While the locomotive was not covered by a streamlined shell, a degree of air-smoothing was applied, with a conical smokebox front, a smoothly curved plate covering the area beneath the smokebox down to the buffer beam and out to the cylinders, and streamlined fairings around the stack and steam dome. The front of the cab was faired into the boiler top and firebox sides in a smooth, streamlined curve.

A very large fire-grate area was provided, which gave the locomotive free-steaming qualities; its grate area was actually larger than many later express passenger locomotives. Only the Baden IV h 4-6-2 and DRG Class 45 2-10-2 locomotives ever had larger fireboxes in Germany; even the record-breaking DRG Class 05 4-6-4s had fireboxes no larger than the S 2/6. This was partly because Bavarian coal was of lower quality than that available in Prussia and elsewhere. Large ashpans extended down on both sides of the locomotive, between the driving wheels and trailing truck, allowing for long runs before they needed to be emptied.

The S 2/6 was the first large Bavarian locomotive fitted with a superheater, and thus the one fitted was of cautiously small heating area. This was one of the few places in which the design could have been considered lacking.

== Speed record ==
Before entering regular service, the S 2/6 underwent a significant number of test runs, mostly between Munich and Nuremberg or Augsburg. On one Munich to Augsburg test run on July 2, 1907, the locomotive attained a speed of 154.5 km/h while hauling a train of four express passenger cars. This was a German record not matched for 29 years and only exceeded (briefly) by world record-holder 05 002. Professional estimates of the locomotive's power output were around 2,200 PS during this run.

== Operating history ==
After testing was complete, No. 3201 was assigned to the Munich No.1 locomotive shed. It did not distinguish itself in service, largely because its unique specification did not suit it to the duties of any other locomotive. However, it proved more efficient than the larger Bavarian S 3/6 4-6-2 "Pacifics", although obviously with a lesser hauling ability. Its riding and tracking qualities came in for some criticism; this may have been because the leading and trailing trucks were not equalised with the driving wheels.

In 1910, the locomotive was transferred to the Rhineland-Palatinate region, assigned to the Ludwigshafen locomotive depot. The locomotive found greater appreciation there, and was affectionately nicknamed the "Zeppelin". It was assigned the same duties as the Bavarian S 2/5 (4-4-2 "Atlantics") and the Palatine P 4, locomotives more its equal in hauling capacity and its lessers in terms of performance.

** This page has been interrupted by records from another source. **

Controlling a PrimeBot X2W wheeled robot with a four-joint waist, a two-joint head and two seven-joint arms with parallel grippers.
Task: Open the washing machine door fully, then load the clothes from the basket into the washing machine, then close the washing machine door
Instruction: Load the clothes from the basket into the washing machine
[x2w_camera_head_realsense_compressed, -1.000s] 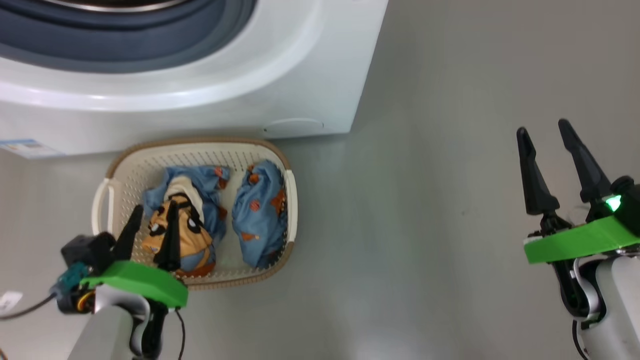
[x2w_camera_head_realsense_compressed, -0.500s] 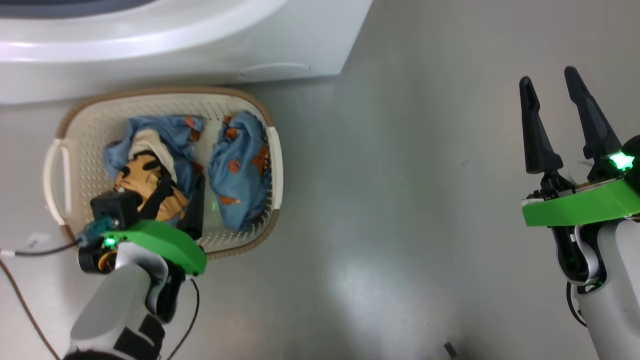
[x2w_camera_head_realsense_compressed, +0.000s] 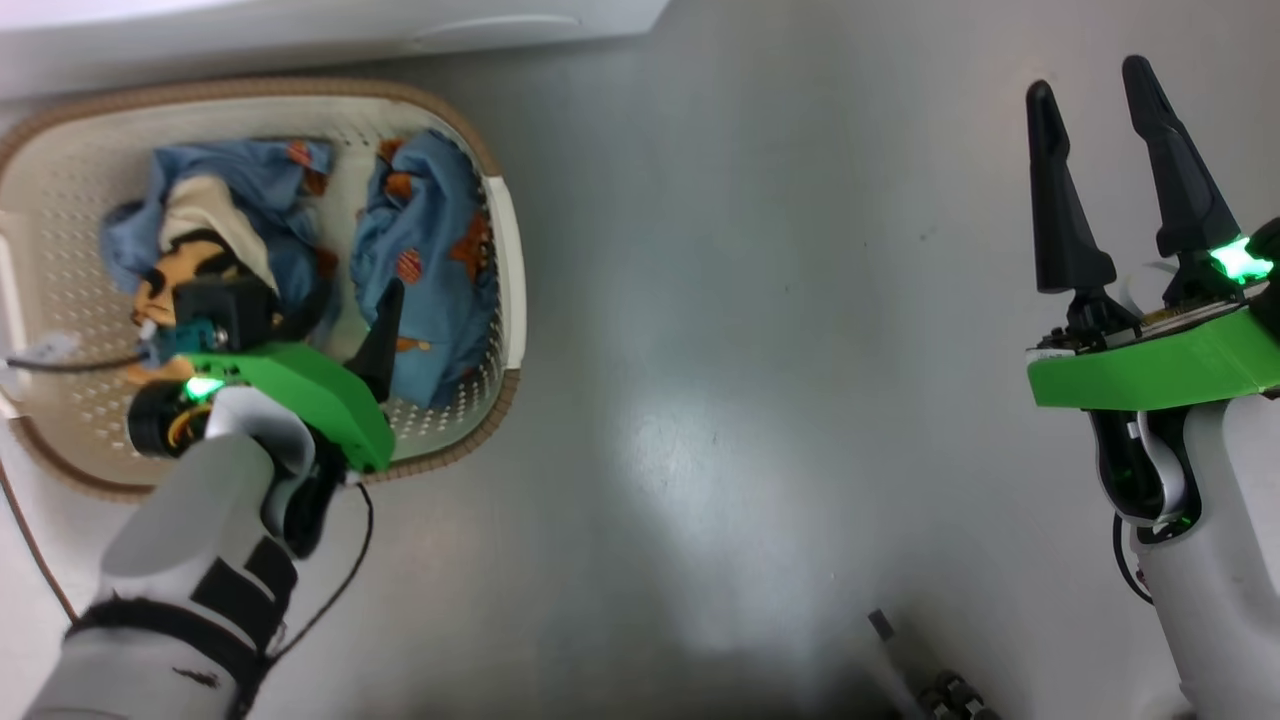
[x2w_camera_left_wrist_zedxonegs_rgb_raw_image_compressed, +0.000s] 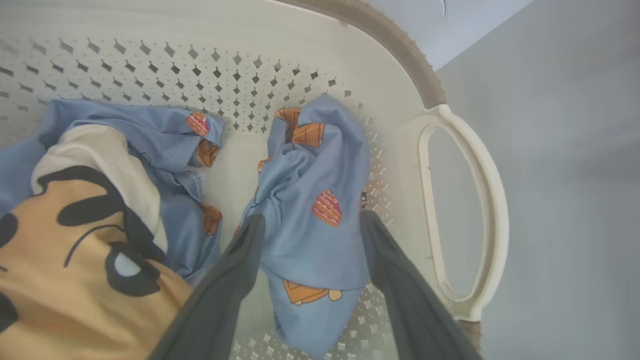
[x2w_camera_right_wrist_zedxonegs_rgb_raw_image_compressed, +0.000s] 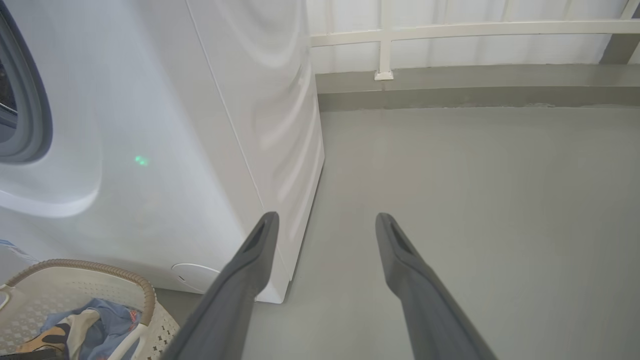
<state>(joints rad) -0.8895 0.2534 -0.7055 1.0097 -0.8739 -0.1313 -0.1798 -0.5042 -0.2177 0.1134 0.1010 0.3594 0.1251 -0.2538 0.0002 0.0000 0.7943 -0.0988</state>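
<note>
Heads up, your left gripper is hanging wide open inside the basket, holding nothing, with its two fingers straddling the print garment that's lying at the basket's right-hand end. The face garment is sitting at the basket's other end, a strip of bare basket floor between them, so the clothes are both waiting in there unloaded.

Here's what I'd be worrying about. The outer finger is running just beside the basket's perforated wall, right by the handle. If you're closing from here, I reckon you're risking pinching that wall along with the cloth, or poking a tip into a hole, and then you're lifting the whole basket.

Also, the fabric is bunching loosely, so if you're only catching the top fold it's probably sliding out and landing on the floor beside the basket. Going deeper before closing is looking safer to me.

The black cable is trailing across the basket's left end too, and it could be hooking something on the way up.

Your right gripper is sitting well off to the basket's right over bare floor, fingers spread wide, empty. The washing machine is standing just behind the basket, so the carry is looking short.
</note>
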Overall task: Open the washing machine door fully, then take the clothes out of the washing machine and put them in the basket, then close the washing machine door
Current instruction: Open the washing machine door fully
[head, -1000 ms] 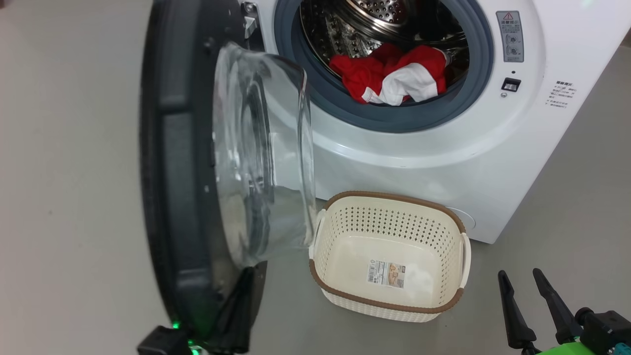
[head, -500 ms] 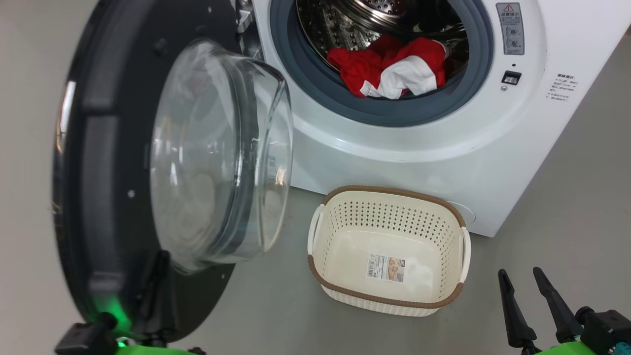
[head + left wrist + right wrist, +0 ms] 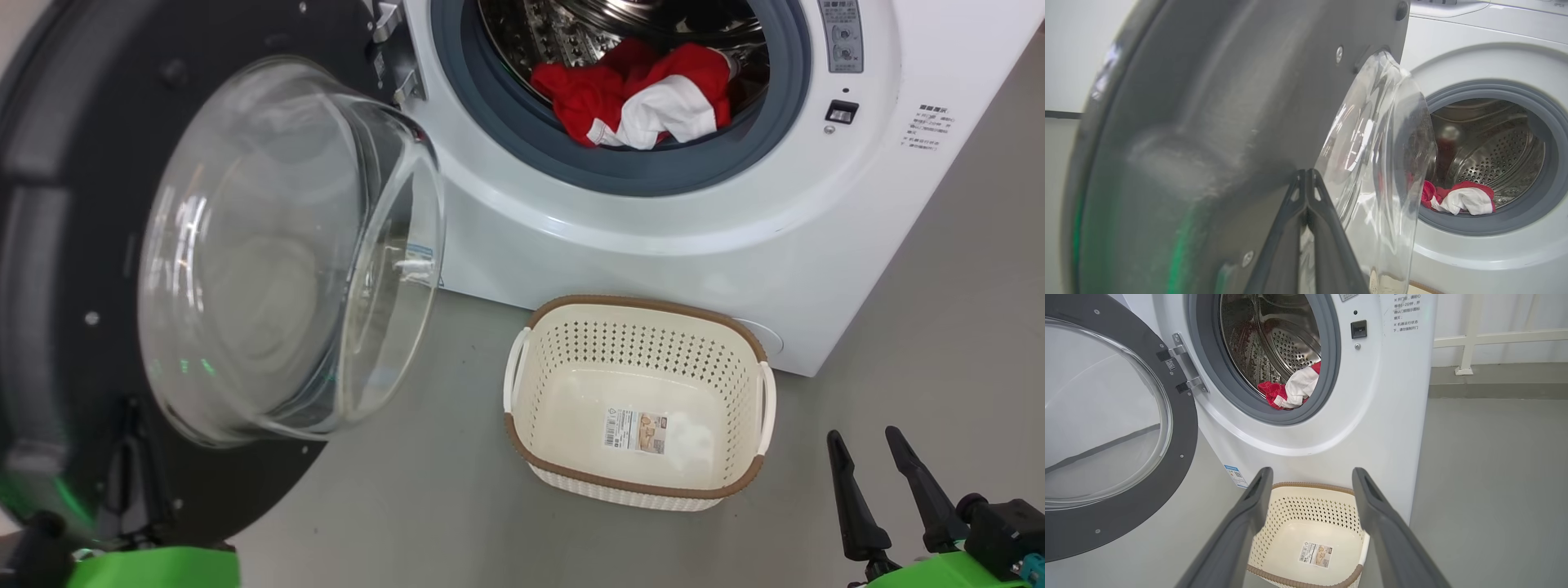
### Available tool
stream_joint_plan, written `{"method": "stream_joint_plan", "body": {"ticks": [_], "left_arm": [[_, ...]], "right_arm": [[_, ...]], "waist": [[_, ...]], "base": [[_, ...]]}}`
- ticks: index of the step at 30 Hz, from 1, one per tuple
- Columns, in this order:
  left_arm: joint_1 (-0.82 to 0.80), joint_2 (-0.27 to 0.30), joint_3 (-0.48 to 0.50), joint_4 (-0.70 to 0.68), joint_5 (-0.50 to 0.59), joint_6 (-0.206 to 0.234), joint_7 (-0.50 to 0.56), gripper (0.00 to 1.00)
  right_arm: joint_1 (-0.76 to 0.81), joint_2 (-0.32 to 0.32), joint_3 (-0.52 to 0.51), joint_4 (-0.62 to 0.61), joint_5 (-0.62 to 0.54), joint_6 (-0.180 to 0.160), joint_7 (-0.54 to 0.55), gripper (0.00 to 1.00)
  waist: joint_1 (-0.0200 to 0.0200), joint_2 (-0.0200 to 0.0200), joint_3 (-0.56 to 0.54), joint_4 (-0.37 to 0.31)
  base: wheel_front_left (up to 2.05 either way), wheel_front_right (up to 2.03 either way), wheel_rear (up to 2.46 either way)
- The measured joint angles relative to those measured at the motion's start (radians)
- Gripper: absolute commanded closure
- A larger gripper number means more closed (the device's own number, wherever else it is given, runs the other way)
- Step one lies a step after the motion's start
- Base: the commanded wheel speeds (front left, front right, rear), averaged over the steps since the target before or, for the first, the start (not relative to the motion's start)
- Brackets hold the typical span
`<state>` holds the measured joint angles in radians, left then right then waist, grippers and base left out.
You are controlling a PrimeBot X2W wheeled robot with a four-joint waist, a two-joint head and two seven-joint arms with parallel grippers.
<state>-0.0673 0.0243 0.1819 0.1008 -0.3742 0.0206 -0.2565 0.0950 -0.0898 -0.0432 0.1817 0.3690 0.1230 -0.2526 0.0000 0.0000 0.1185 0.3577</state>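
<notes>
At the left the door (image 3: pixel 269 245) stands swung wide. It looks stiff and heavy on its hinge, with a slick glass bowl, so it is best pushed on its dark inner face, where the left gripper (image 3: pixel 1306 176) sits close with fingers pressed together, holding nothing. In the middle the clothes (image 3: pixel 645 102) lie at the front lip of the washer (image 3: pixel 653 245) drum, probably a light, limp bundle to pinch at a raised fold, above the basket (image 3: pixel 645 304) on the floor. At the right the right gripper (image 3: pixel 862 434) hangs spread apart and empty, near the basket and well short of the clothes.
</notes>
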Motion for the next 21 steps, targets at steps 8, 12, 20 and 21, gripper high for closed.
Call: {"method": "stream_joint_plan", "body": {"ticks": [8, 12, 20, 21], "left_arm": [[-0.062, -0.004, 0.114, 0.061, 0.047, -0.036, 0.0, 1.0], [-0.104, -0.006, 0.177, 0.102, 0.075, -0.058, 0.0, 1.0], [-0.199, -0.008, 0.308, 0.194, 0.129, -0.093, 0.0, 1.0], [-0.21, -0.008, 0.322, 0.205, 0.133, -0.093, 0.0, 1.0]], "right_arm": [[-0.001, -0.005, 0.005, 0.0, 0.0, 0.0, 0.0, 0.0], [-0.002, -0.007, 0.007, -0.001, 0.0, 0.0, 0.0, 0.0], [-0.02, -0.022, 0.016, -0.004, 0.001, 0.0, 0.0, 0.0], [-0.02, -0.024, 0.018, -0.005, 0.001, 0.0, 0.0, 0.0]], "waist": [[0.0, 0.0, 0.009, -0.011], [0.0, 0.0, 0.017, -0.019], [0.0, 0.0, 0.033, -0.036], [0.0, 0.0, 0.035, -0.038]], "base": [[0.0, 0.0, 0.0], [0.0, 0.0, 0.0], [0.0, 0.0, 0.0], [0.0, 0.0, 0.0]]}}
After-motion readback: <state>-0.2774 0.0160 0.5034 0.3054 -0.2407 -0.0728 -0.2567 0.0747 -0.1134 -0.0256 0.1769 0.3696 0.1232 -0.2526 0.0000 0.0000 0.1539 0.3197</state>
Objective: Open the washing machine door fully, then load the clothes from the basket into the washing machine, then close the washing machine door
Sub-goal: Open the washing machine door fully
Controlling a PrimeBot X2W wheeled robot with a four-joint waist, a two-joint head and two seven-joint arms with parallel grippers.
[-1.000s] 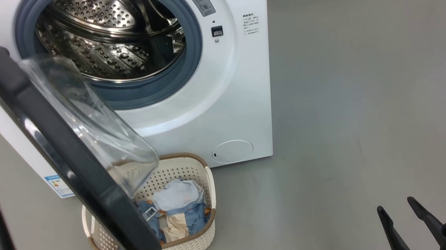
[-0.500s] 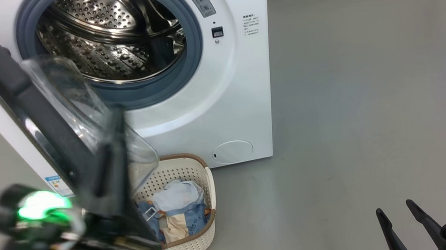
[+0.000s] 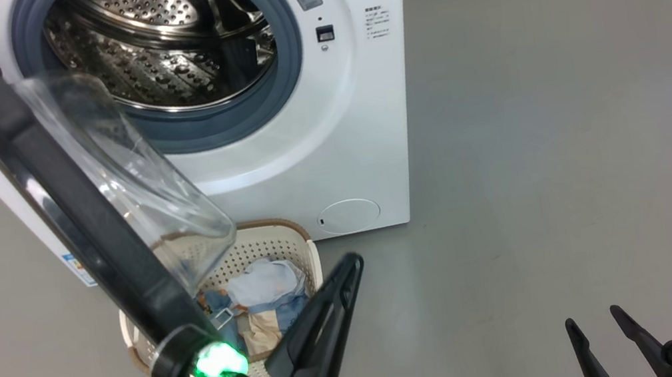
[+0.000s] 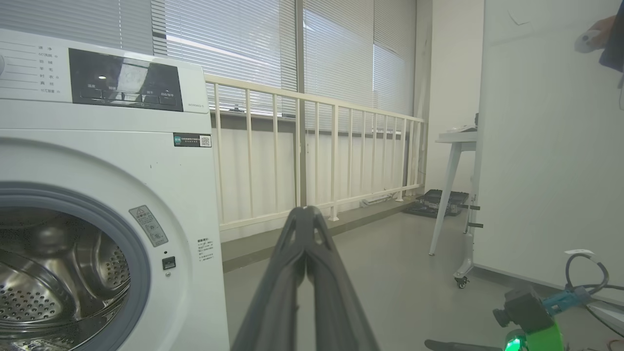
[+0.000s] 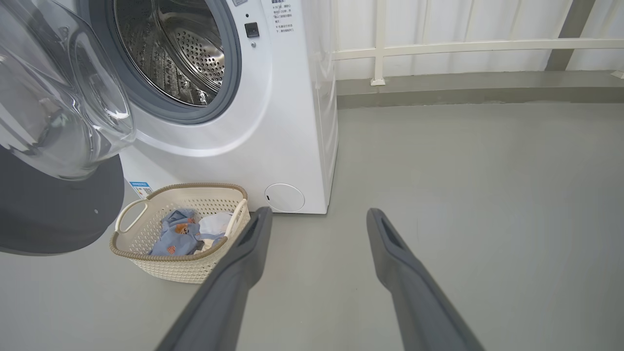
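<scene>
Your left gripper (image 3: 349,269) is narrow, empty, right of the washing machine door (image 3: 77,216). Your right gripper (image 3: 592,318) gapes wide.

The left end effector (image 3: 349,266), low at six o'clock, points toward one o'clock, fingers pressed together. The right end effector (image 3: 594,317), at five o'clock, has fingers spread.

Left fingers (image 3: 342,289) swept from lower-left edge rightward; now before basket (image 3: 274,225) near corner.
</scene>
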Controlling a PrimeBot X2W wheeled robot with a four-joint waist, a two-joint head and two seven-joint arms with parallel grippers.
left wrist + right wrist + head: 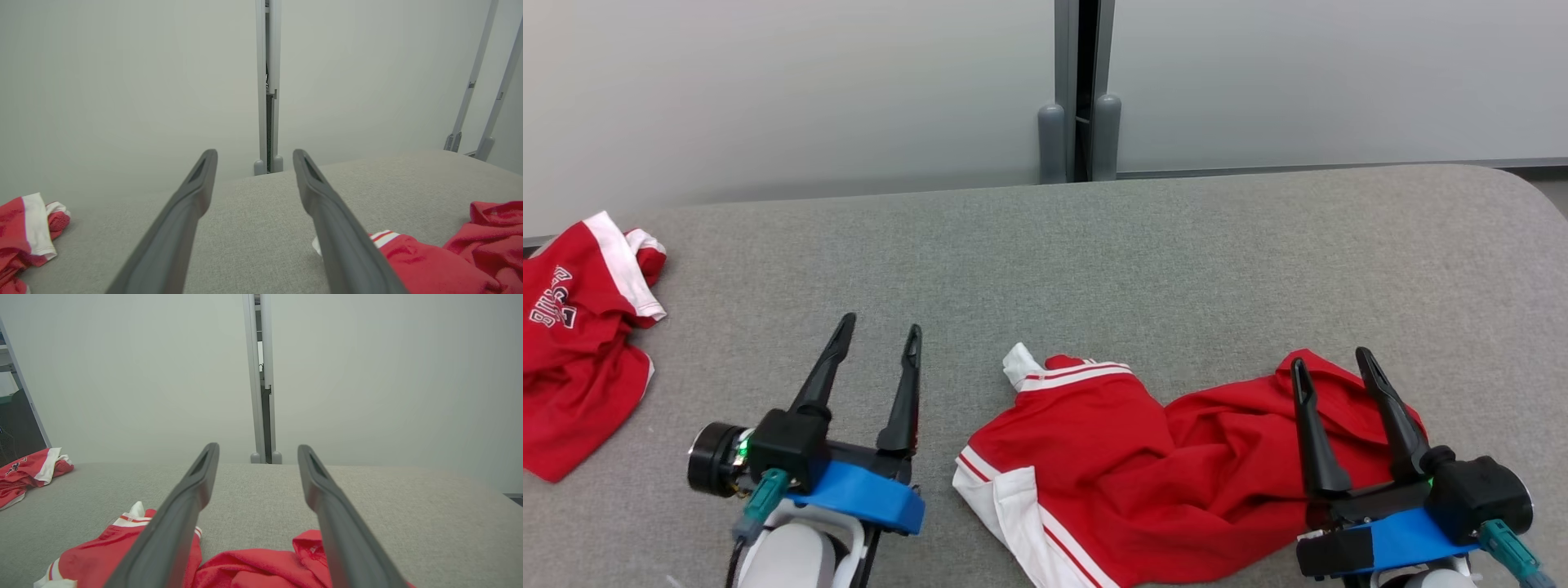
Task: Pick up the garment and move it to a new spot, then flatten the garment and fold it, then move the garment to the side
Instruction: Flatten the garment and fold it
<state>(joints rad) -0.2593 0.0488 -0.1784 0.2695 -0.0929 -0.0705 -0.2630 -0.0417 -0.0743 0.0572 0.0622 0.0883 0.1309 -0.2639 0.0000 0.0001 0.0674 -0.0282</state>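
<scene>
A crumpled red garment (1143, 465) with white trim and stripes lies on the grey padded table (1176, 261), near its front edge and right of centre. My left gripper (882, 325) hovers open just left of it, over bare table, with nothing between its fingers. My right gripper (1331, 359) stands open above the garment's right end, holding nothing. In the left wrist view the left gripper (254, 153) is open, and the garment (429, 265) lies at the lower right. In the right wrist view the right gripper (258, 447) is open, with the garment (253, 567) bunched under its fingers.
A second red garment (580, 359) with white trim and lettering lies bunched at the table's far left edge, also seen as a red heap (24, 228) and a small red pile (28, 469). Pale wall panels with a grey post (1078, 98) stand behind the table.
</scene>
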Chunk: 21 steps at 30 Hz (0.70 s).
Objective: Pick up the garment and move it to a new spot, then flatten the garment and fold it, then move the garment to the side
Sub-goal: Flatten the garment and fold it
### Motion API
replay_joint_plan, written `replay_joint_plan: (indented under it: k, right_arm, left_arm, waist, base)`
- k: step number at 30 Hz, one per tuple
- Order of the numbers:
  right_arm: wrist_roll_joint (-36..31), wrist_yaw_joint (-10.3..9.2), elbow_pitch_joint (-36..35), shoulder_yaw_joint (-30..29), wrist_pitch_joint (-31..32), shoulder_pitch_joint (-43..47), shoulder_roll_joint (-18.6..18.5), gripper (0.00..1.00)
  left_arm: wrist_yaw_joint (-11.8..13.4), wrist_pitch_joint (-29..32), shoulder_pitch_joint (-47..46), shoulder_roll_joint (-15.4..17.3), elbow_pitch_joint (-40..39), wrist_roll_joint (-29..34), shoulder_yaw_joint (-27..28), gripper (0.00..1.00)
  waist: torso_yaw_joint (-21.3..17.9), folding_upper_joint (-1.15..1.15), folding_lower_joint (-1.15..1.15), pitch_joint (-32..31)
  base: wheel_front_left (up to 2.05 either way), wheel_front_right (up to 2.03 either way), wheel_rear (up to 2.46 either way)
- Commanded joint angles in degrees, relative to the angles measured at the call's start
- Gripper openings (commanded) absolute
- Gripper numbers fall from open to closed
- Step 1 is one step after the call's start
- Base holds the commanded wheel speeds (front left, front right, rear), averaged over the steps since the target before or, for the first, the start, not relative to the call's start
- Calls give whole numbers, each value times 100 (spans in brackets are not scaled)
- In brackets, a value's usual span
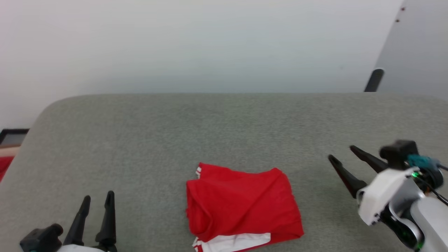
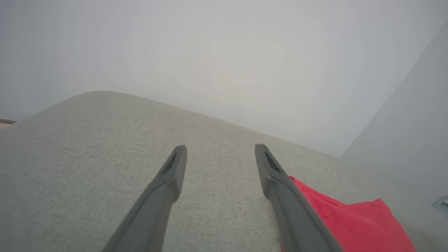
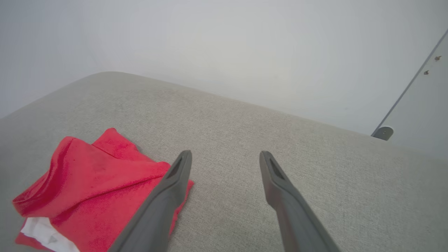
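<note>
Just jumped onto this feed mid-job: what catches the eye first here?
The folded red garment stands out first, lying near the front of the grey padded surface with a white sleeve showing at its near edge. The left end effector at lower left and the right end effector at right flank it, both open, empty and clear of the cloth.

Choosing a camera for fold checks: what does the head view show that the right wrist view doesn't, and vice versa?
Head view, not right wrist: the open left gripper with two dark fingers, the right arm's white wrist housing, a dark frame at the left edge.
Right wrist, not head: the recessed inner faces of its own fingers.
Both: the folded red jersey garment with a white sleeve showing, the grey fabric surface, the open right gripper, the pale wall.
</note>
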Motion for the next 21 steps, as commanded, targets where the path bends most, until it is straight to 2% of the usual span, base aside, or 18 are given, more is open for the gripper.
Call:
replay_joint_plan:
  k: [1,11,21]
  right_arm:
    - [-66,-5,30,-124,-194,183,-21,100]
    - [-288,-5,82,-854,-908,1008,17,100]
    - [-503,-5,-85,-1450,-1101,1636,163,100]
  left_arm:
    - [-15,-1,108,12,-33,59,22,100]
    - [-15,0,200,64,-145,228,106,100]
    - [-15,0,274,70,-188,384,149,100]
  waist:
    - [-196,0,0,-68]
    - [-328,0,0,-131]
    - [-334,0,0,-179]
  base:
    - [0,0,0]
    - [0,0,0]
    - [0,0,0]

The locomotive returned to Bavaria in 1922, initially assigned to the Munich depot and, from 1923, to Augsburg.

== Retirement ==
The Deutsche Reichsbahn-Gesellschaft assigned the locomotive the classification of BR 15 in their 1925 renumbering and classification scheme. It did not bear this long; No. 3201 was removed from service later that year and returned to Maffei for restoration, during which it was restored to its original livery. Following this, it was exhibited at the Munich Transport Exhibition, following which it was placed in the Nuremberg Transport Museum, where it remains to this day. It is now displayed next to the Baden IX (IIa old) class locomotive Phoenix, while 05 001 has been relocated to the museum’s external shed across the street.